Fun in School: Not Always Impossible
Sometimes, though, you're not looking for anything except an enjoyable way to pass a day in your classroom. Maybe it's the end of the year, or the day before a vacation, or a day when you know more students will be absent than attending. My favorite go-to craft for a day like that is making paper beads. It's simple, requiring only scissors, magazine pages (or other papers), glue, and toothpicks. It also rises to the level of the crafter -- everyone can do it, and the artistically gifted can use their color sense to make something truly lovely. If you want to extend this project by a few classes, here's a way to make the beads into key chains (This site also has a color photo which may be illuminating if you're not familiar with this craft).

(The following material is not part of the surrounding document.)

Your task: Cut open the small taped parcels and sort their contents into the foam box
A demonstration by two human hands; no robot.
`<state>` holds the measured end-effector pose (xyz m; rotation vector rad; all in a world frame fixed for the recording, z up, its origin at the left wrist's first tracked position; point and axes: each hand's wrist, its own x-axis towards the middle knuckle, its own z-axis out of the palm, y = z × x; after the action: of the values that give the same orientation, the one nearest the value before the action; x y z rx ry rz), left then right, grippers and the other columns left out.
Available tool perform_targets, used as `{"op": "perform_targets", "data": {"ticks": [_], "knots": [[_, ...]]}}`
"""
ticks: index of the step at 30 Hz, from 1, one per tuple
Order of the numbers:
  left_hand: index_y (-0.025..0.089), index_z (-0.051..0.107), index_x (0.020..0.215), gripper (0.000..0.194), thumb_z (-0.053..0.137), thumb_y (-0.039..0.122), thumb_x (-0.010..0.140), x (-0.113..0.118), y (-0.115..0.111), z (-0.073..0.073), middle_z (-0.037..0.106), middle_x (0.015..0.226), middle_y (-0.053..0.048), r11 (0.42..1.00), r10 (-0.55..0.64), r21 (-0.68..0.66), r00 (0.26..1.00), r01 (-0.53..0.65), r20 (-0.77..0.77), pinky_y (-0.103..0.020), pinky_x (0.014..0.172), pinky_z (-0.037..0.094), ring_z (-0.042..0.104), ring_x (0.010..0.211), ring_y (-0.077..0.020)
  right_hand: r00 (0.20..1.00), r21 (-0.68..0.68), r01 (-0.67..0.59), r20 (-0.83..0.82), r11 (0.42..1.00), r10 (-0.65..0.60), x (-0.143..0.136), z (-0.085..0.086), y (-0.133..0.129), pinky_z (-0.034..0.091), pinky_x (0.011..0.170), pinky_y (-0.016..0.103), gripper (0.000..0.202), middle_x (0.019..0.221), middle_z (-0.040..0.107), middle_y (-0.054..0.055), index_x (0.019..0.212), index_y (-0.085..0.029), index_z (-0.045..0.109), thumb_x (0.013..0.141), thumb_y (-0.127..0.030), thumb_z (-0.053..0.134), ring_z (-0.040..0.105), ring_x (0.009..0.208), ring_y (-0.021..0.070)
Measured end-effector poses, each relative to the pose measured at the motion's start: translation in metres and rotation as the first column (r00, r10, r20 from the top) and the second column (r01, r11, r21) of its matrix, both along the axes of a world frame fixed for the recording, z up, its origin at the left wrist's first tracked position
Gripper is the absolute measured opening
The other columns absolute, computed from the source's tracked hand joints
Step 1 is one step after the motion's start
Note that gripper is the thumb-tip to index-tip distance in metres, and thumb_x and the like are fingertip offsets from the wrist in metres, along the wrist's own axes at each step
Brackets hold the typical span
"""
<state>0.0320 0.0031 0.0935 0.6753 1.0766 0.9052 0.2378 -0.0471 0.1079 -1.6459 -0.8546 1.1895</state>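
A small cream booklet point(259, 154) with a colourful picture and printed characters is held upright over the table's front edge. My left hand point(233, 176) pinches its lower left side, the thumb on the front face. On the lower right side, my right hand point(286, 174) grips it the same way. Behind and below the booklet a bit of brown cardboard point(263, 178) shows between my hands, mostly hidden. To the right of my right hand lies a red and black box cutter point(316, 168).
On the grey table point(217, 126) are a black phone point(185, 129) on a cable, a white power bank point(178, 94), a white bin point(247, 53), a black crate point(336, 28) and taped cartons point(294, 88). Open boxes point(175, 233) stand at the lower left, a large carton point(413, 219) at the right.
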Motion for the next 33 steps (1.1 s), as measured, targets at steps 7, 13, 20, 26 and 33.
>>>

I also am not above the purchase of crafts kits. For the last two years, I've had an English Honors class that adores making things. They're also incredibly hard workers, stalwartly working on a curriculum that is very advanced. About twice a year, after a big test or huge assignment, I like to give them a day to chill out and make something. We use the catalog from Oriental Trading Company to choose kits. The girls bring in the money (usually such a small amount that it's not a problem, but I'd subsidize a student if I thought it would be), I order the kits, they arrive quickly, and then we hang out together, craft, and get something cute to take home. Just be forewarned: Once Oriental Trading Company has your information, they will not hesitate to send you approximately 80 catalogs a month. Make sure to give your school address.
There you go, just a few of the many ways to incorporate handicrafts and cooking into your classroom. All that is really required is a desire to do so. I hope that the prospect of a slightly different kind of class excites you as we head through these long winter days. Trust me, your students will be glad you took the time to do so. Blancmange is a small, white, sticky thing, but it left a big impression... your students will think so, too.